Idę z moją wiarą i świadectwem – rozmowa z nowym metropolitą szczecińskim
Moją wiarą i świadectwem chcę umacniać wspaniałe dzieła, które powstały w Kościele
szczecińskim w ostatnich dziesięcioleciach, dzięki ofiarnej i pionierskiej wręcz pracy
wielu kapłanów – mówi abp Andrzej Dzięga
- Jak Ksiądz Arcybiskup
przyjął decyzję Benedykta XVI?
Abp Andrzej Dzięga: Jest to dla mnie
wieść naprawdę zaskakująca. Ale przyjmuję ją z wiarą, bo inaczej po ludzku nie da
się tego zinterpretować. Nie kryję, że jest to wskazanie dla mnie miejsca i obszaru
pracy, który jest mi osobiście mało znany. Będę musiał się tam wiele uczyć i bardzo
dużo słuchać. Ale jest to ziemia ogromnie bogata w świadectwo wiary już przecież od
ponad tysiąca lat. Jest to ziemia bardzo ubogacona, pogłębiona cierpieniem poprzez
wieki. Jest to ziemia naznaczona heroicznym świadectwem wiary i bardzo silną osobowością
wielu kapłanów po II wojnie światowej, ich bardzo gorliwą, pionierską wręcz pracą.
Jest to ziemia, która naznaczona jest i ogromnie na wyżyny wyniesiona posługą świetlanej
pamięci abp.
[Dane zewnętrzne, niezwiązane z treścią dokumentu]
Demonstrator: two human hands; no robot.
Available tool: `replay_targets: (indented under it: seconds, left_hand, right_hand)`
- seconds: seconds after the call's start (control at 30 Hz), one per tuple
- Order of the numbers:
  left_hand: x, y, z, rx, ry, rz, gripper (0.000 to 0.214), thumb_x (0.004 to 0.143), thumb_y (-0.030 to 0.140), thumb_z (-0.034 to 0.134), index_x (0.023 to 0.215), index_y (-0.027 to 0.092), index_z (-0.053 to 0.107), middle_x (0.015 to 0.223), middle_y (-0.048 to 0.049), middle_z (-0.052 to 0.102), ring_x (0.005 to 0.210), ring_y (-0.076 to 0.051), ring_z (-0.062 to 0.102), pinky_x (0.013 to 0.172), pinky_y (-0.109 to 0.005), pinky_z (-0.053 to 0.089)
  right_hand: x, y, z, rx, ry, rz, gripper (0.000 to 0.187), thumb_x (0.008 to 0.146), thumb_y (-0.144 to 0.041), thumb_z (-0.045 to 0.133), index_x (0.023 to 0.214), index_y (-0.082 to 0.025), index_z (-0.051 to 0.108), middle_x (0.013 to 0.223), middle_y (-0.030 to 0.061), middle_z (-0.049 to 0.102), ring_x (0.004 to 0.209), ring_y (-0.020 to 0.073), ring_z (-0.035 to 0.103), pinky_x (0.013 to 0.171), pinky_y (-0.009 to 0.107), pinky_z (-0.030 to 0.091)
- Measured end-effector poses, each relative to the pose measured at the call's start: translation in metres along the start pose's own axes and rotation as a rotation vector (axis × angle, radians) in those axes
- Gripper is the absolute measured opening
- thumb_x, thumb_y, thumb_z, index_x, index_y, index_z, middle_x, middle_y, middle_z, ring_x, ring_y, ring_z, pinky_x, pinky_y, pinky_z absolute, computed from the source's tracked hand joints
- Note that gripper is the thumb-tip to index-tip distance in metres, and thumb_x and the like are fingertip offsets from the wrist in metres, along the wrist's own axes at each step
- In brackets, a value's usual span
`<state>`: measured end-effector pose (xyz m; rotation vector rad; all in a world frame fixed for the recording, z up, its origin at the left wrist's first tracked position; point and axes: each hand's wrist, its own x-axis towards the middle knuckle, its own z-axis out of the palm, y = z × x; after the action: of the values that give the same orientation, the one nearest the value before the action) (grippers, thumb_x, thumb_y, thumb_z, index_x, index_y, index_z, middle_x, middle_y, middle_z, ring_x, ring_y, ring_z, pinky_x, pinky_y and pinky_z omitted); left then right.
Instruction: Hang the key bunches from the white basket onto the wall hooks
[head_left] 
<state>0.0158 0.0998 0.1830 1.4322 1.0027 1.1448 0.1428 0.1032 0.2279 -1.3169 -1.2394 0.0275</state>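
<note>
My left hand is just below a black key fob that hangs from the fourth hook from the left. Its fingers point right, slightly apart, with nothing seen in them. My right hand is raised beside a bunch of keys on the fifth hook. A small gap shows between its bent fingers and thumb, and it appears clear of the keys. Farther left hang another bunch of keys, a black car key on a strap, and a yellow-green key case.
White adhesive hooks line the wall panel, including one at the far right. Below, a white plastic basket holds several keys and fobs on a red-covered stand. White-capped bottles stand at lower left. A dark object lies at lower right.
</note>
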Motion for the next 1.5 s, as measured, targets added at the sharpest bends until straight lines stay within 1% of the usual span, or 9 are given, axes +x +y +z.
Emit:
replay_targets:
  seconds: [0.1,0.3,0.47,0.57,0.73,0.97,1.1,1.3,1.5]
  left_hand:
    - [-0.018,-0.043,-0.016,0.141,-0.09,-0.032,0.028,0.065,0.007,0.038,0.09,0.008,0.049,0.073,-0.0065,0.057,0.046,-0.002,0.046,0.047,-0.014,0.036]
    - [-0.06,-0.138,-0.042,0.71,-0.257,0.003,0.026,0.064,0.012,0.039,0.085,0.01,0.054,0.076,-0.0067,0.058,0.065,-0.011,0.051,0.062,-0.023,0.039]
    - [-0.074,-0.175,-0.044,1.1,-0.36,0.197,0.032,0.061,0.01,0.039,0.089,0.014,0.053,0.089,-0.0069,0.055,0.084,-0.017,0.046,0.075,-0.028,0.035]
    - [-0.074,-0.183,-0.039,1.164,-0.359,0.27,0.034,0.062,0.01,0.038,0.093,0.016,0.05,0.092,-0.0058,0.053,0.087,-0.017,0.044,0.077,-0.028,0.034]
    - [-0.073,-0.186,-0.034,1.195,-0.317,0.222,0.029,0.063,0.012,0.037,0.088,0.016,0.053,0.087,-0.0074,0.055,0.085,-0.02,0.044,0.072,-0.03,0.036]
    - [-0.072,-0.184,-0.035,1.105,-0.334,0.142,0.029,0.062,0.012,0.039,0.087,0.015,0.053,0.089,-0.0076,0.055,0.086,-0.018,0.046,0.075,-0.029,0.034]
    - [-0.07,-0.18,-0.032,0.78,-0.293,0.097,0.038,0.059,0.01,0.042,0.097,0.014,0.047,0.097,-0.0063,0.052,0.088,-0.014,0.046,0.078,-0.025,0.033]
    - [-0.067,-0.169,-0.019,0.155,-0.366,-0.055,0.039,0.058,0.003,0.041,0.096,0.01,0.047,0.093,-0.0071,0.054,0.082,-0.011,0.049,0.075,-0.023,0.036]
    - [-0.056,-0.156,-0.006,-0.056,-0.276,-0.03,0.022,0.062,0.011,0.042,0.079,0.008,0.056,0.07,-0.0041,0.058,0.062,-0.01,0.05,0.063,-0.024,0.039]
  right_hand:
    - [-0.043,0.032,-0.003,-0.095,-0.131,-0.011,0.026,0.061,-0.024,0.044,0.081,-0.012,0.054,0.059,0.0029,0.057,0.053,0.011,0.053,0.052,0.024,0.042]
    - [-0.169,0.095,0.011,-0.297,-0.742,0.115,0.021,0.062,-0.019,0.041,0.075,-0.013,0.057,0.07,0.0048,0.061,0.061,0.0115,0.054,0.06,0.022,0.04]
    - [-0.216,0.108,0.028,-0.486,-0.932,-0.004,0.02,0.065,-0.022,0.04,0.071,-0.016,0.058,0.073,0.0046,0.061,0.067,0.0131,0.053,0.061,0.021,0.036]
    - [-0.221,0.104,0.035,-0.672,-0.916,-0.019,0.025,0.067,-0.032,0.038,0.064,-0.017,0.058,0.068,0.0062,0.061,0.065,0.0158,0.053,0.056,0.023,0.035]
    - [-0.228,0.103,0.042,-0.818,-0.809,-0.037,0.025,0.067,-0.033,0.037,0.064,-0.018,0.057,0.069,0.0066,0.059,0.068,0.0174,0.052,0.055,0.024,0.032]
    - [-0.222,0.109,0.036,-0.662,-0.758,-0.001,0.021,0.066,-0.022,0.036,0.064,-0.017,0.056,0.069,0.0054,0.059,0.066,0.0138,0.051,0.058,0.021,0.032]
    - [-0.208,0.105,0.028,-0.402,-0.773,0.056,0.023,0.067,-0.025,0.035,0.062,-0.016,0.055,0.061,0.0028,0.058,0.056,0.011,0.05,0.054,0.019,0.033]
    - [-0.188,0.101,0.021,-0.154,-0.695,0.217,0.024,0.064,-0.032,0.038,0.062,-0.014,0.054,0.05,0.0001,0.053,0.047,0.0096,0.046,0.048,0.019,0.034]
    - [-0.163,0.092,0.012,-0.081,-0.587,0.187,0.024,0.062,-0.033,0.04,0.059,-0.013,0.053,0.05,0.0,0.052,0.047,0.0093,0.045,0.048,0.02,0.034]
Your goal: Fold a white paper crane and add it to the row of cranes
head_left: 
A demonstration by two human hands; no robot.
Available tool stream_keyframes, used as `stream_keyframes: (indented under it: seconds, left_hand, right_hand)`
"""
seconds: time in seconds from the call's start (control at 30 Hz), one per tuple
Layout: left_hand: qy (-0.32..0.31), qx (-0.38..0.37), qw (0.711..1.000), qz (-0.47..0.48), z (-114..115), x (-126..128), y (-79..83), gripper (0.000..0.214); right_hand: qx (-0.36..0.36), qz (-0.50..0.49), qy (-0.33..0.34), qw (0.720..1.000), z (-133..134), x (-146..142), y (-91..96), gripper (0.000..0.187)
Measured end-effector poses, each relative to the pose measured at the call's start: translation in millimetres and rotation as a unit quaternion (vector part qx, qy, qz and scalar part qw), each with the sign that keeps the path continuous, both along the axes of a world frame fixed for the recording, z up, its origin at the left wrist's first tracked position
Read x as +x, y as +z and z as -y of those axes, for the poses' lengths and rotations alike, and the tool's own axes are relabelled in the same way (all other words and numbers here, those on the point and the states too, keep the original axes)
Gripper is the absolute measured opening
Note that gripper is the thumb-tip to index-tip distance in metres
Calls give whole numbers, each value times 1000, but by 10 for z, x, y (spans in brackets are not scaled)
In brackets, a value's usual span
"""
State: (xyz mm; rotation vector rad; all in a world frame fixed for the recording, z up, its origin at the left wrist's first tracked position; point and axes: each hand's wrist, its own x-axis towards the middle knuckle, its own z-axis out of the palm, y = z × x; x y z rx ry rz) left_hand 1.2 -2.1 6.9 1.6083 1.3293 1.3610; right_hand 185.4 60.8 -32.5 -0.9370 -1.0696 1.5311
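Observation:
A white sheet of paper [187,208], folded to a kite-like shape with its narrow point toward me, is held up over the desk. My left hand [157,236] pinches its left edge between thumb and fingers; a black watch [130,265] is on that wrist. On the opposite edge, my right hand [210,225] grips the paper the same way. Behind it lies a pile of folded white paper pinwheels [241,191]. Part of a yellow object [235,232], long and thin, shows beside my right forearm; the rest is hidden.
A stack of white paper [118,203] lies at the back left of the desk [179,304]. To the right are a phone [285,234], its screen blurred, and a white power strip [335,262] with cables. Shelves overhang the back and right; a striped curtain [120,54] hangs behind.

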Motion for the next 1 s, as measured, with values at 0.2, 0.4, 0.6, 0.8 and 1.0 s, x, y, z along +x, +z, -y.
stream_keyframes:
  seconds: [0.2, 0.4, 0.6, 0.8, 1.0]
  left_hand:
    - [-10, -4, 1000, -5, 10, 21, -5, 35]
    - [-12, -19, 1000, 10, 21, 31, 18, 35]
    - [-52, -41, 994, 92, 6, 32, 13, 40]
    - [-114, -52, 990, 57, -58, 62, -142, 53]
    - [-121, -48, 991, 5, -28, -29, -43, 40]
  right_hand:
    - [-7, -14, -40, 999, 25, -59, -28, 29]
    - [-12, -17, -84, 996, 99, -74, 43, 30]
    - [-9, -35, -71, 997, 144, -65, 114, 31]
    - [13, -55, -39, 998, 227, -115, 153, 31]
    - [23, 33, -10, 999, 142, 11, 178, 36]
Kazimierza Majdańskiego. Jego troska o rodzinę, zaufanie do człowieka,
ochrona życia, te wszystkie tematy tam są obecne, żyją nieustannie. W ostatnich latach
ziemia ta została ustabilizowana solidną, bardzo rzetelną posługą abp. Zygmunta Kamińskiego,
do którego mam osobiście ogromny szacunek i podziwiam go. Przecież powstał w tym czasie
istotny punkt na mapie Kościoła szczecińskiego, jakim jest wydział teologiczny na
uniwersytecie szczecińskim. To środowisko uniwersyteckie ogromnie się rozwija także
w innych obszarach. Jest to zatem przestrzeń wielkiej wiary. I jeśli mam tam z czymkolwiek
iść, to tylko z moją osobistą wiarą, żeby tą wiarą, moim świadectwem, na ile to będzie
możliwe, dopełniać, inspirować i podtrzymywać te przeróżne dobre dzieła, które tam
są. I tylko o to Pana Boga proszę. A jeśli mogę kogokolwiek z ludzi o coś prosić,
to o modlitwę, aby to moje posługiwanie w Kościele szczecińskim było rzeczywiście
posługiwaniem wiary, nadziei w Duchu Świętym i miłości. O to proszę, z pozdrowieniem
serdecznym i ze słowem wiary kierując się w stronę Szczecina.
- Z jakimi
uczuciami opuszcza Ksiądz Arcybiskup Sandomierz?
Abp Andrzej
Dzięga: Zdecydowanie będzie serce tęskniło za szeregiem różnych inicjatyw i dzieł,
które tutaj udało się rozpoznać, zauważyć i podjąć. Niech Duch Święty je umacnia przez
ludzi, którzy tutaj zostaną, którzy tutaj są nieustannie, są bardzo aktywni, ofiarni,
z bp. Edwardem Frankowskim na czele. Niech te dzieła żyją według zamiarów Bożych,
z Bożą pomocą i łaską. A Maryja, Królowa Polski, której nawiedzenie teraz sandomierski
Kościół przeżywa, niech nieustannie nam przed Bogiem wyprasza potrzebne moce duchowe.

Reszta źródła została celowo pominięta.